**The task:**
Somewhere below are a line with "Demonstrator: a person" and a later line with "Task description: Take". Output exactly those lines and all lines between them.

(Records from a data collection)

☆ ☆ ☆ ☆ ☆

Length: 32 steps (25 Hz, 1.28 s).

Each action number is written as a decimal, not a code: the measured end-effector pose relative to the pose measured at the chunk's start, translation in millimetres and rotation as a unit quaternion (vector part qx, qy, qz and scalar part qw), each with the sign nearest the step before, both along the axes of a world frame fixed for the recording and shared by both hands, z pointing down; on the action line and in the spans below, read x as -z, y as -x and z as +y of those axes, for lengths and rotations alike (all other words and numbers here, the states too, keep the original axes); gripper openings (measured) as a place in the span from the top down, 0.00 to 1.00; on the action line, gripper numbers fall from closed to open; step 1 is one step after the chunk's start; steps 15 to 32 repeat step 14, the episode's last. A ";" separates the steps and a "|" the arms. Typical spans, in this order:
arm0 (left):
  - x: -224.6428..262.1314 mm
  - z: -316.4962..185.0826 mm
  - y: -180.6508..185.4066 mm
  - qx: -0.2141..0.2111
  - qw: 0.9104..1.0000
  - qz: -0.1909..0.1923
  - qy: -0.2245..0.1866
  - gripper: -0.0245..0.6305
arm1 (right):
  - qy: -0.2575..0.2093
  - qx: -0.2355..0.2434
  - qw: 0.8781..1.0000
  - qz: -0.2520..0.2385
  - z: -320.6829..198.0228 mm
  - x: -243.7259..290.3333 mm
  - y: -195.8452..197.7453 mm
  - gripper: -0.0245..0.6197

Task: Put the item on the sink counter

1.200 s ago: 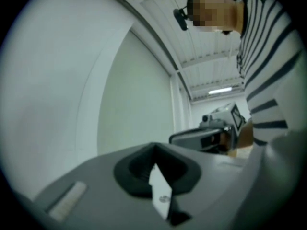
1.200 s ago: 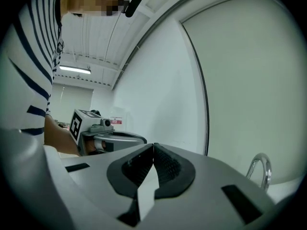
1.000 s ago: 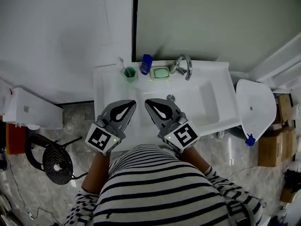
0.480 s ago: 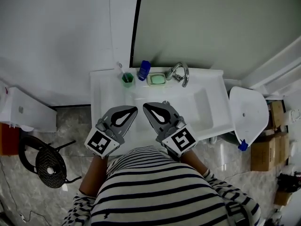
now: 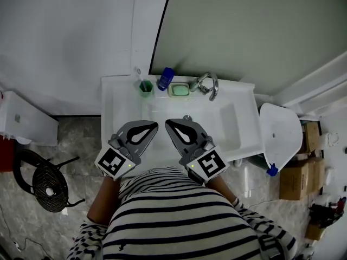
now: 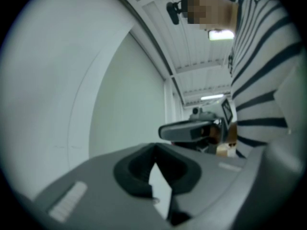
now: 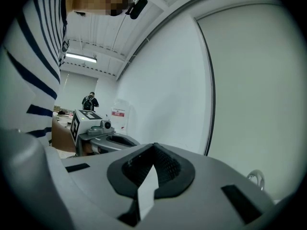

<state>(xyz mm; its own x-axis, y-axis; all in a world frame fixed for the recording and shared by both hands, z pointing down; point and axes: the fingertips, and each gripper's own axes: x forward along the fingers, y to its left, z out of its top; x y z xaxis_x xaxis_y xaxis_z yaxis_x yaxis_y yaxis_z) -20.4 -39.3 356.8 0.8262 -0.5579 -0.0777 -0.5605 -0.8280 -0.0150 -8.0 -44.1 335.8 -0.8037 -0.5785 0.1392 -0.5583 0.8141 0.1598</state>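
White sink counter (image 5: pixel 116 108) runs along the far wall. I have both hands level and side by side over its near half, tips aimed at that wall. The left tongs (image 5: pixel 154 125) are closed on nothing, and the right tongs (image 5: pixel 168 123) are likewise closed and empty. On the far rim I count one green cup (image 5: pixel 145 86), one blue bottle (image 5: pixel 166 78) and one soap dish (image 5: pixel 179 89), left of one faucet (image 5: pixel 206 84). I can't tell which is the item. The counter's left strip lies open, and a toilet (image 5: pixel 279 134) crowds the right edge.
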 end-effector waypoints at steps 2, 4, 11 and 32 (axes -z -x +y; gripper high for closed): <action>-1.0 0.5 0.4 -0.003 1.000 0.005 0.003 0.95 | -0.003 0.006 1.000 0.003 1.5 -0.8 3.6 0.95; -2.9 0.7 0.2 -0.006 1.000 0.005 0.003 0.95 | -0.004 0.011 1.000 0.009 2.5 -2.9 6.6 0.95; -4.9 0.0 1.6 -0.006 1.000 0.012 0.011 0.95 | -0.001 0.019 1.000 0.016 2.5 -6.0 10.5 0.95; -6.6 -0.7 2.5 -0.008 1.000 0.014 0.015 0.95 | -0.002 0.022 1.000 0.014 2.0 -6.5 12.0 0.95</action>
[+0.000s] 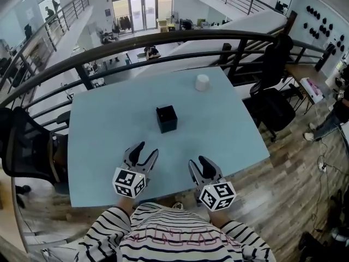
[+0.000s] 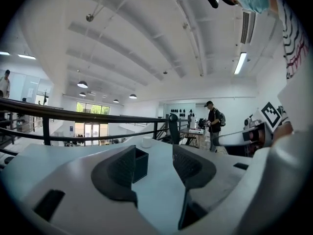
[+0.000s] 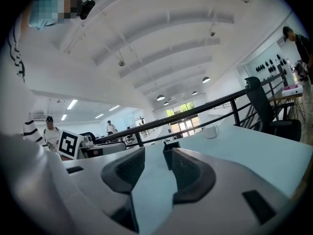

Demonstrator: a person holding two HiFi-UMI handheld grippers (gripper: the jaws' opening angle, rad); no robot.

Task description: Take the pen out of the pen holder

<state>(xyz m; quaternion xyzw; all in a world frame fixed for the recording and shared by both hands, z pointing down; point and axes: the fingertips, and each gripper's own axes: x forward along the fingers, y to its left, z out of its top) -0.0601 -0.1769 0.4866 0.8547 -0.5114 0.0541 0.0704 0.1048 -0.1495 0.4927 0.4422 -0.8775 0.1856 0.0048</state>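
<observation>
A small black square pen holder (image 1: pixel 166 119) stands near the middle of the light blue table (image 1: pixel 109 124). No pen shows in it from any view. My left gripper (image 1: pixel 146 150) rests low over the table's near edge, open and empty, pointing toward the holder. In the left gripper view the pen holder (image 2: pixel 140 163) shows just behind the left jaw of the left gripper (image 2: pixel 153 153). My right gripper (image 1: pixel 197 161) is beside it, also open and empty. Through the right gripper (image 3: pixel 158 153) the pen holder (image 3: pixel 168 156) is partly hidden by the right jaw.
A white cup (image 1: pixel 202 82) stands near the table's far edge, also seen as the cup (image 2: pixel 146 142) and the cup (image 3: pixel 211 131). A dark railing (image 1: pixel 163 40) curves behind the table. Black office chairs (image 1: pixel 275 105) stand at the right and at the left (image 1: pixel 24 146).
</observation>
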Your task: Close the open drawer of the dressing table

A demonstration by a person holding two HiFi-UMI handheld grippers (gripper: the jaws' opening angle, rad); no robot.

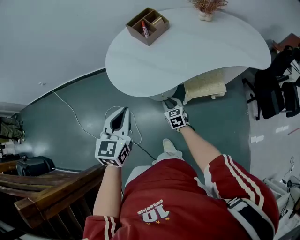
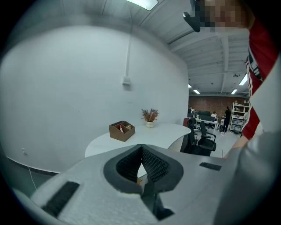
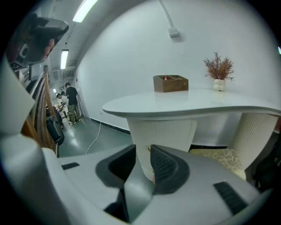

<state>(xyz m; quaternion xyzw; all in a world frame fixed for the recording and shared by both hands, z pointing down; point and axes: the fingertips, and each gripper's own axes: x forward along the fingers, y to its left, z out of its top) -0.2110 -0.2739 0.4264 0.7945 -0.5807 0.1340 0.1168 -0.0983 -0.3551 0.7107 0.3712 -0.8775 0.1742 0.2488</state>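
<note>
Your left gripper (image 1: 123,111) hangs over the green floor, well short of the dressing table (image 1: 197,51), and in its own view the left gripper (image 2: 141,148) has its jaws pinched together at the tips with nothing in them. Your right gripper (image 1: 174,98) is tucked just under the near edge of the tabletop. In the right gripper view, the right gripper (image 3: 142,149) shows a narrow gap between its jaws, aimed straight at the white ribbed pedestal (image 3: 160,132) where the drawer sits. A tiny gold knob (image 3: 149,149) shows right at the jaw tips, but I honestly can't tell if it's touching or how far out the drawer is. On top are a wooden organizer box (image 1: 147,26) and a little vase of dried flowers (image 1: 206,8). A cushioned stool (image 1: 204,84) is parked under the table, just beside your right gripper.
</note>
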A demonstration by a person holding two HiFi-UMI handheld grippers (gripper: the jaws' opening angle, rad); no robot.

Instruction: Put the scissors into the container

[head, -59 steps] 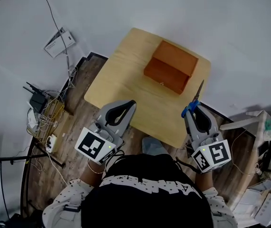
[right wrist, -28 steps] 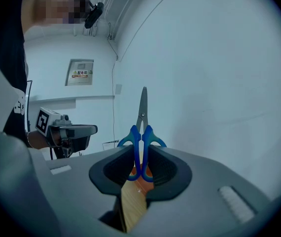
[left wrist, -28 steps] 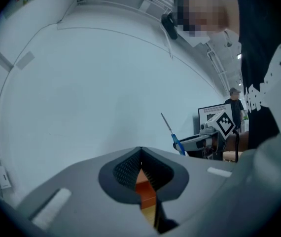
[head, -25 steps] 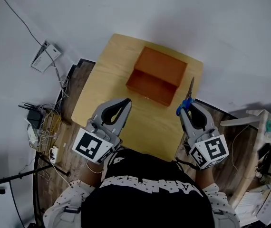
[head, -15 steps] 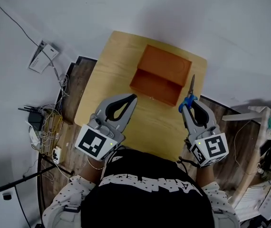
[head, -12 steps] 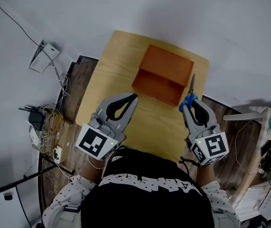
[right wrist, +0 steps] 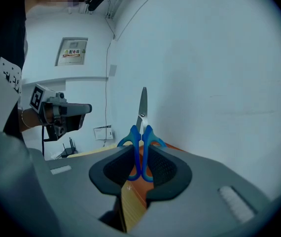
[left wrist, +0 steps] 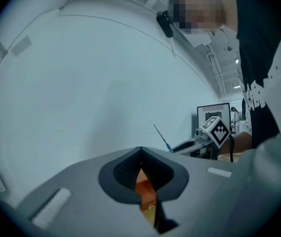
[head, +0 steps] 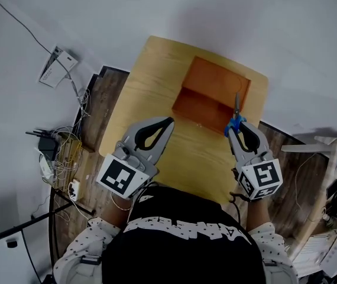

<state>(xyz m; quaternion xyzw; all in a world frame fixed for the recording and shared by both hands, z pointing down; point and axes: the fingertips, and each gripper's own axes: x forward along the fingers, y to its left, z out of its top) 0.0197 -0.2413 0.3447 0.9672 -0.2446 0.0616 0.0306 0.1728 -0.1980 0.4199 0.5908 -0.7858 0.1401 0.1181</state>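
Left claw (left wrist: 140, 152), jaws together, orange container (left wrist: 144, 189) beyond

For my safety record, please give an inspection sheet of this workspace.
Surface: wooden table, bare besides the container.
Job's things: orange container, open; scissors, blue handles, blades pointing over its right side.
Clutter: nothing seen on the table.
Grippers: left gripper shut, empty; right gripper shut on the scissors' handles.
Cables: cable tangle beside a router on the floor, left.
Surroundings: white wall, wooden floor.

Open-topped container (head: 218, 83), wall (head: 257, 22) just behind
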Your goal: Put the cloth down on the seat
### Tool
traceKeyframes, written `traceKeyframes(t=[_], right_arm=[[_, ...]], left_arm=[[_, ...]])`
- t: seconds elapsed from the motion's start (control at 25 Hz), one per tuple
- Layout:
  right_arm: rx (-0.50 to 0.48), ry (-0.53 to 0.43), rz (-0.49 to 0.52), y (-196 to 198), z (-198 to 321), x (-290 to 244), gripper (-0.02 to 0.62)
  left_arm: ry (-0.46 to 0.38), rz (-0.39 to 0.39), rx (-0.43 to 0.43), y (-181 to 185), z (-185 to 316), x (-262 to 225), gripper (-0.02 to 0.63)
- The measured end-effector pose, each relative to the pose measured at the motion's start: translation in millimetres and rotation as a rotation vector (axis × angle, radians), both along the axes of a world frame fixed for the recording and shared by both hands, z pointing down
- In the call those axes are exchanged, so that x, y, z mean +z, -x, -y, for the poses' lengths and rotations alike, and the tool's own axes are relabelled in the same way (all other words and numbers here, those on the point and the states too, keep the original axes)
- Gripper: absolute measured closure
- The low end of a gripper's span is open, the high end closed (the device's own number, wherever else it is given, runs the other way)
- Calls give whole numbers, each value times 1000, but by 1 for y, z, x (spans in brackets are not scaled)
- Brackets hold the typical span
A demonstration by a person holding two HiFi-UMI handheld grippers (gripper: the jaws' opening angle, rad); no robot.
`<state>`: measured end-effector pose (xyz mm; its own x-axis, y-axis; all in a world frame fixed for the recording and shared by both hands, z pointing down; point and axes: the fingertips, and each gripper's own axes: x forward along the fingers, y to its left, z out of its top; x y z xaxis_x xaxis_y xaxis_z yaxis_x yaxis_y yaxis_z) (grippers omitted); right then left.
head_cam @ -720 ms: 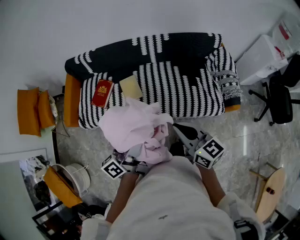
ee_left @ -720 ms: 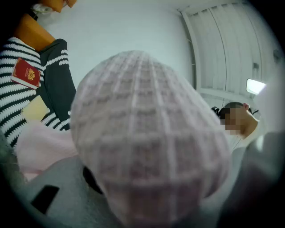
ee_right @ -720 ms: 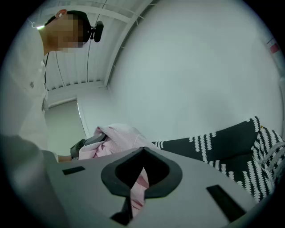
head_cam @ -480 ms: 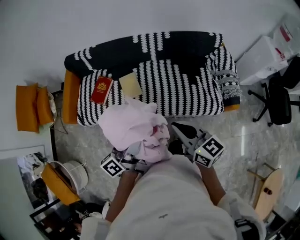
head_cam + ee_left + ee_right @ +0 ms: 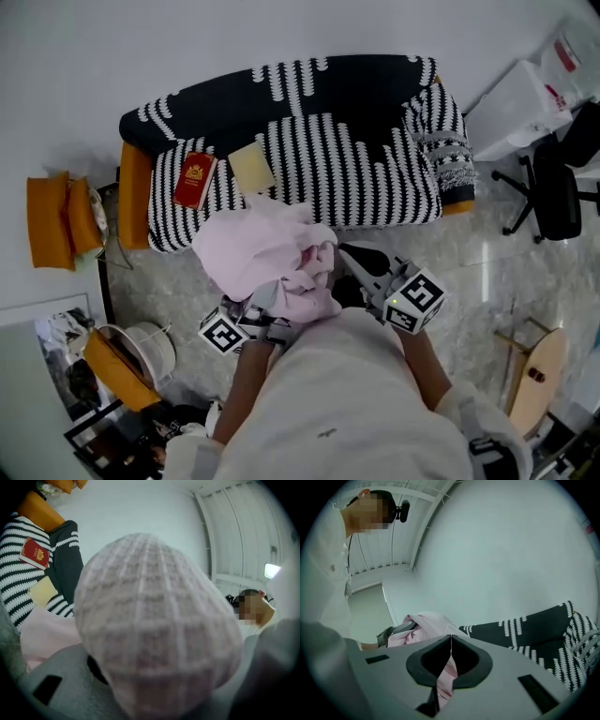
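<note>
Cloth [image 5: 262, 255] hardly moved, still centre frame, short of sofa [image 5: 375, 173]; left hand-held gripper [image 5: 261, 314], right hand-held gripper [image 5: 450, 641] both clamped on it; lowering pending

Seat [image 5: 375, 178] far centre; book [image 5: 194, 179] & pad [image 5: 251, 168] on its left end. Cloth [image 5: 258, 253] just near of seat, betw. left claw [image 5: 264, 307] & right claw [image 5: 349, 253].

- The left gripper [image 5: 260, 315] has its jaw tips buried in the pink cloth [image 5: 255, 251] (from the head view only its marker cube and body show).
- In the left gripper view the cloth is a blurred bulge that covers much of the seat [image 5: 14, 576].
- The red booklet [image 5: 194, 179], at the seat's left edge: the print is too small to read.
- The office chair [image 5: 560, 192] is cut by the picture's right edge.
</note>
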<state>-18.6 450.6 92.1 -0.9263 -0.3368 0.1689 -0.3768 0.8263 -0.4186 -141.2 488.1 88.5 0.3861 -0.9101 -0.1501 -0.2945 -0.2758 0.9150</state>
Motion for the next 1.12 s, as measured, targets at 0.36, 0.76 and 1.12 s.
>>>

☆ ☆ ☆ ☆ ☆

**Exercise response:**
Demonstrator: a person holding two HiFi-UMI handheld grippers (gripper: the jaws' opening angle, rad); no robot.

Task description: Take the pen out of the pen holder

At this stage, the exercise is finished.